Exercise prompt
Going down the data below, set down exactly the line with "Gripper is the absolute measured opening" and each line after it through the line with "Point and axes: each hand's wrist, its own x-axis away"; no other lines.

▬▬▬▬▬▬▬▬▬▬

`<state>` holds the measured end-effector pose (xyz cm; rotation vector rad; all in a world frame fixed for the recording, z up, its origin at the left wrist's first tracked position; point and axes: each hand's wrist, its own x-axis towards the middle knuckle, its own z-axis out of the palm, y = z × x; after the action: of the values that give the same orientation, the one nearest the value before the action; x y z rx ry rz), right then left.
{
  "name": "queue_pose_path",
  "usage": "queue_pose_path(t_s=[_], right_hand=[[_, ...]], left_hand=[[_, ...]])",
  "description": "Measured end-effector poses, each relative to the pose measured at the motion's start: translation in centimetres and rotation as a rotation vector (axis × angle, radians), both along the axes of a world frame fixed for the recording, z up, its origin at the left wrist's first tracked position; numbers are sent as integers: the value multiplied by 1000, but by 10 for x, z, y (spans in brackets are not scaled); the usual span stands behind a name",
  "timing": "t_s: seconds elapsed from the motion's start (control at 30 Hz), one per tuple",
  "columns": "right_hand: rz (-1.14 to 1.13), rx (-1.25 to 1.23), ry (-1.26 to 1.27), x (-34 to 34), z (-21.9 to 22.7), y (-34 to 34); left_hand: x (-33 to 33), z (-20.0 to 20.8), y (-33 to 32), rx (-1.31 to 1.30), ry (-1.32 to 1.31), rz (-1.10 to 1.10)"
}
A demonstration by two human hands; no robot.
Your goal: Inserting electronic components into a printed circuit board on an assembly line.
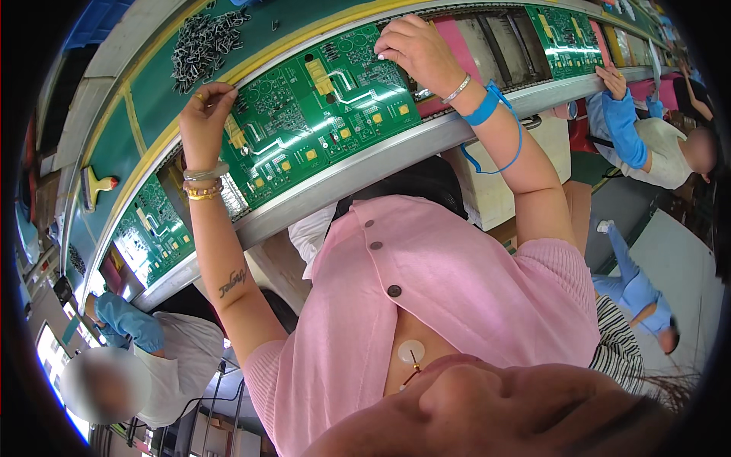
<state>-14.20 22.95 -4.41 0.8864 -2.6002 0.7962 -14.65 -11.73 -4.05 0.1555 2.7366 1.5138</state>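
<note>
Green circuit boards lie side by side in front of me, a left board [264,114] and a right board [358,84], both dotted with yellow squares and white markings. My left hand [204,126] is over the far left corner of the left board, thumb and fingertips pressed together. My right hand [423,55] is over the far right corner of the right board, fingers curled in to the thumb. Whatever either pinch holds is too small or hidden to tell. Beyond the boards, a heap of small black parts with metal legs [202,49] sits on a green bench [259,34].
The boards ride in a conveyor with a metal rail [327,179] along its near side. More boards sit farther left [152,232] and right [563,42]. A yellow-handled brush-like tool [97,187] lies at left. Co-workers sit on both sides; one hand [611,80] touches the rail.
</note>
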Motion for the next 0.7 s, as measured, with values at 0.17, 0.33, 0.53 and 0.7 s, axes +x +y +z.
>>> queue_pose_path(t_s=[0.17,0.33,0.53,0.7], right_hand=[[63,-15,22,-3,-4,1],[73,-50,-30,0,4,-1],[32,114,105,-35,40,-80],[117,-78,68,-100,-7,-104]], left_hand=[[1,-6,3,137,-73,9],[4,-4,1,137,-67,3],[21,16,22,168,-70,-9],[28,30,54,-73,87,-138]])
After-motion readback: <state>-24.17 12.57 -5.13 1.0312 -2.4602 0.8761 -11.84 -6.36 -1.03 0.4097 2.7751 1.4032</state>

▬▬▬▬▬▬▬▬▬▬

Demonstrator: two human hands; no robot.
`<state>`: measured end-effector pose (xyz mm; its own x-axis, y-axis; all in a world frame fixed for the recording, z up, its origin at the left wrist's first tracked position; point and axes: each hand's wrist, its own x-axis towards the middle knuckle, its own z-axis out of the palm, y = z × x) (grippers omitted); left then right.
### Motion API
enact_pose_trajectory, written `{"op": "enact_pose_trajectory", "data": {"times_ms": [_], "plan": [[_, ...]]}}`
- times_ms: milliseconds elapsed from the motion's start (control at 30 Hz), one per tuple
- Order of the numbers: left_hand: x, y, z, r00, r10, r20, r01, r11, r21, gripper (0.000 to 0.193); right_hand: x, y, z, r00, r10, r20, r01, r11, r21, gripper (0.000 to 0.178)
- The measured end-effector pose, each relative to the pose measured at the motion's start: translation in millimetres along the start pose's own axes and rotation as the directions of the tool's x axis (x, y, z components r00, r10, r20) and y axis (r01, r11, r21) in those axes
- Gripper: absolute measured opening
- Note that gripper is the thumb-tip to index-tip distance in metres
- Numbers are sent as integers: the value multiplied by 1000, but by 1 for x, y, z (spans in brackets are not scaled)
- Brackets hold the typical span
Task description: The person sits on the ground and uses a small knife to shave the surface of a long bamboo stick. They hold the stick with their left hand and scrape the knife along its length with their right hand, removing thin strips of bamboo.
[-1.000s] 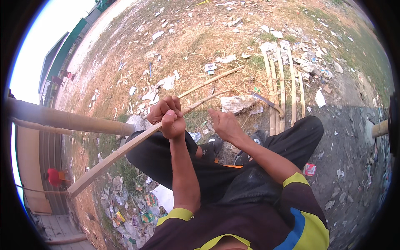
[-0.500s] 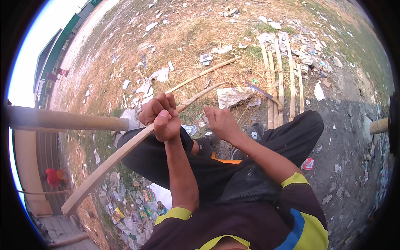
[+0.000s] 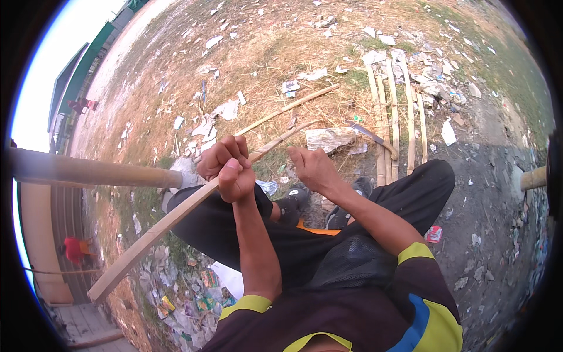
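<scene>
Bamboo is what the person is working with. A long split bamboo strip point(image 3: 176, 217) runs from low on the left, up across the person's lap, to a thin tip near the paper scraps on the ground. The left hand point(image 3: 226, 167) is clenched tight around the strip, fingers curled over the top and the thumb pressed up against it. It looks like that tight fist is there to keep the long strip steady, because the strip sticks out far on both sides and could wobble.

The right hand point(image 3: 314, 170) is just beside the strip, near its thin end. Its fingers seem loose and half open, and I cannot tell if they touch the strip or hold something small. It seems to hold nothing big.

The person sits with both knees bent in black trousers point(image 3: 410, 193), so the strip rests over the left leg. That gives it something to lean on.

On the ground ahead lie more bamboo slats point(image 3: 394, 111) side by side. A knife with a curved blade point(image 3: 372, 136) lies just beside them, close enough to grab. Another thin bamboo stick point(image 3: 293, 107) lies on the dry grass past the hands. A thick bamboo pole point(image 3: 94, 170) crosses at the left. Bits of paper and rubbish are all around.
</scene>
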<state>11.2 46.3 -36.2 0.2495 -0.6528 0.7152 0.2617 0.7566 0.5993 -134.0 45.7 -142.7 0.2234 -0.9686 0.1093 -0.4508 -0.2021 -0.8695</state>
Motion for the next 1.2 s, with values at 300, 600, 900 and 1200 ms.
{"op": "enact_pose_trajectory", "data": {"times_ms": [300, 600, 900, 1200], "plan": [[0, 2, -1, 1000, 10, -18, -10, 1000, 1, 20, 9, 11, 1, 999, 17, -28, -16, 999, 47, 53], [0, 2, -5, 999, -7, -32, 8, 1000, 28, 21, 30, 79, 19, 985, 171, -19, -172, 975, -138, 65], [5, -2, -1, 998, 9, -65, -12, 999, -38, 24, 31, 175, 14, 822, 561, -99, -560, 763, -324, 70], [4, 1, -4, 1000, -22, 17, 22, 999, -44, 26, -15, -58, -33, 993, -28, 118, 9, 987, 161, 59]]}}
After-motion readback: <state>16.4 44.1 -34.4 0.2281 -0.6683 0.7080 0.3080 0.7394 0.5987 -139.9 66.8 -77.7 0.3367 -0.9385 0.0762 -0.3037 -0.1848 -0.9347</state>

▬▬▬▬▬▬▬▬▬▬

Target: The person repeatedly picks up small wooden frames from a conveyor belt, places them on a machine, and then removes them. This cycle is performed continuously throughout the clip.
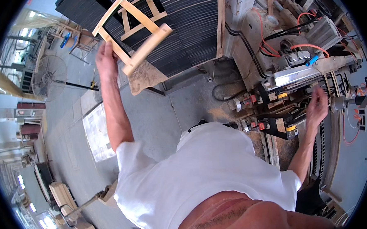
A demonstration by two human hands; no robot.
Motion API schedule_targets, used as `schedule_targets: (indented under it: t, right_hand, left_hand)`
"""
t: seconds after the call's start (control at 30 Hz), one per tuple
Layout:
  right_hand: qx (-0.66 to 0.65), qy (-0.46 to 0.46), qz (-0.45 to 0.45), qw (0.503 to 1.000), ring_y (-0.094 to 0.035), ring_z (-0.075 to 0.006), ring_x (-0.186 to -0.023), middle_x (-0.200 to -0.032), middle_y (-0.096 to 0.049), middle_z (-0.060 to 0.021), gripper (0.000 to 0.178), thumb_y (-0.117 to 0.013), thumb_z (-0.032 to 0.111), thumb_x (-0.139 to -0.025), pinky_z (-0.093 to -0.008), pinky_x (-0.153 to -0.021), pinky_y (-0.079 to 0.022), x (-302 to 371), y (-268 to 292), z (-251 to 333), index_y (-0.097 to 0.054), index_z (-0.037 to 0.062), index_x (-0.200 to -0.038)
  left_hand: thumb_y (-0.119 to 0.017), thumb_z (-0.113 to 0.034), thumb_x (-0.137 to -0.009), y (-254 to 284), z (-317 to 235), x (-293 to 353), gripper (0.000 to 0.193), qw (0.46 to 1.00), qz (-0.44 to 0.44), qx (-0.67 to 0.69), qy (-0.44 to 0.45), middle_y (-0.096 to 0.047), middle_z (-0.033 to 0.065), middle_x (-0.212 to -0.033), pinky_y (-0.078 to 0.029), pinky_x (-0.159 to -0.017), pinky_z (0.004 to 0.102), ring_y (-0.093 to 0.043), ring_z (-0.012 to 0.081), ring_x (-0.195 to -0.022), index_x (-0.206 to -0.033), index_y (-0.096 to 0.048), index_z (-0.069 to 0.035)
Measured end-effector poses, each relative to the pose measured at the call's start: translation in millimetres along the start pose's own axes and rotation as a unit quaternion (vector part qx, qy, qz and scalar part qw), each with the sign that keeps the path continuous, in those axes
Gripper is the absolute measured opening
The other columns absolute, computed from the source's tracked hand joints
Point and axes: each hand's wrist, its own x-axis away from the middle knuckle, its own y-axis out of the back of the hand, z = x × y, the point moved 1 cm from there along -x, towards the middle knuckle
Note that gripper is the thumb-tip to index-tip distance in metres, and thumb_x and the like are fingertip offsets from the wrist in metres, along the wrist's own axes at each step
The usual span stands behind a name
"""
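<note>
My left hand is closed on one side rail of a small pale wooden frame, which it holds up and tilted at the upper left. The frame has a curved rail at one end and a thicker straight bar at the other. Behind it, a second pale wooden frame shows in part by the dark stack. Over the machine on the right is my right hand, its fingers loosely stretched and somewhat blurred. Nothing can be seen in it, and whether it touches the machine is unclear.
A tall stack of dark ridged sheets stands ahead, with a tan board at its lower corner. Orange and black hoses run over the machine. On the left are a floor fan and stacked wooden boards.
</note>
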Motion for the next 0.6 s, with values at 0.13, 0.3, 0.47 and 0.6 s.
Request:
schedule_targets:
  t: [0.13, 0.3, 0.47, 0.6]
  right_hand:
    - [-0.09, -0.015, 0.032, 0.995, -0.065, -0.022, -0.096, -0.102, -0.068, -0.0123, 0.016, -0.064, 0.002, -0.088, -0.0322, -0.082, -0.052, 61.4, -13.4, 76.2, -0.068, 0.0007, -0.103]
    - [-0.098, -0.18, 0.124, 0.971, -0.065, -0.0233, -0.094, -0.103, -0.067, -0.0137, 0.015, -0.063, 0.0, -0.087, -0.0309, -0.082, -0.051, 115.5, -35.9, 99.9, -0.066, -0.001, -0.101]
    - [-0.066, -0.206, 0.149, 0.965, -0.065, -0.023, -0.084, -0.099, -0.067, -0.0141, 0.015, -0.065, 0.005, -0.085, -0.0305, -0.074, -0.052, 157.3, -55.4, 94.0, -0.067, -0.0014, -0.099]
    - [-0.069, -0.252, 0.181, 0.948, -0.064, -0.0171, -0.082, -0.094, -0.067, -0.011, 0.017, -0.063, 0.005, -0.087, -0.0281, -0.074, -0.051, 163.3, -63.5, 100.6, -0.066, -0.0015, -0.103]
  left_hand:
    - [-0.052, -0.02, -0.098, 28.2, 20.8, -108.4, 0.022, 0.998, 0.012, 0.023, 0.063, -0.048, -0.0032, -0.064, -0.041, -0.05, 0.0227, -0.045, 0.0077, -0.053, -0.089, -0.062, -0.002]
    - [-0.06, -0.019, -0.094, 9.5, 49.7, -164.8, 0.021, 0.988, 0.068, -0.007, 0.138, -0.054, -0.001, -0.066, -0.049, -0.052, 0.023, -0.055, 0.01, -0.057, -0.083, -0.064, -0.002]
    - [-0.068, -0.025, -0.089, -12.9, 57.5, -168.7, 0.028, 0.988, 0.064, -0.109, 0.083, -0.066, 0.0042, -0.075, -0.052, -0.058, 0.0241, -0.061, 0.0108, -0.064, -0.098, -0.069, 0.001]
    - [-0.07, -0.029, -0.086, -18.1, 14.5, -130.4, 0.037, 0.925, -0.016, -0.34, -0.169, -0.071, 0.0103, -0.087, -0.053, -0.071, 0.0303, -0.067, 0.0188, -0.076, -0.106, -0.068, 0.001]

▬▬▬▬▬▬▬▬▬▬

Task solution
Gripper is the absolute measured opening
The other columns absolute, computed from the source's tracked hand joints
Point and axes: each hand's wrist, its own x-axis away from the middle knuckle, its own y-axis out of the back of the hand, z = x × y, the point moved 1 cm from there along -x, towards the middle knuckle

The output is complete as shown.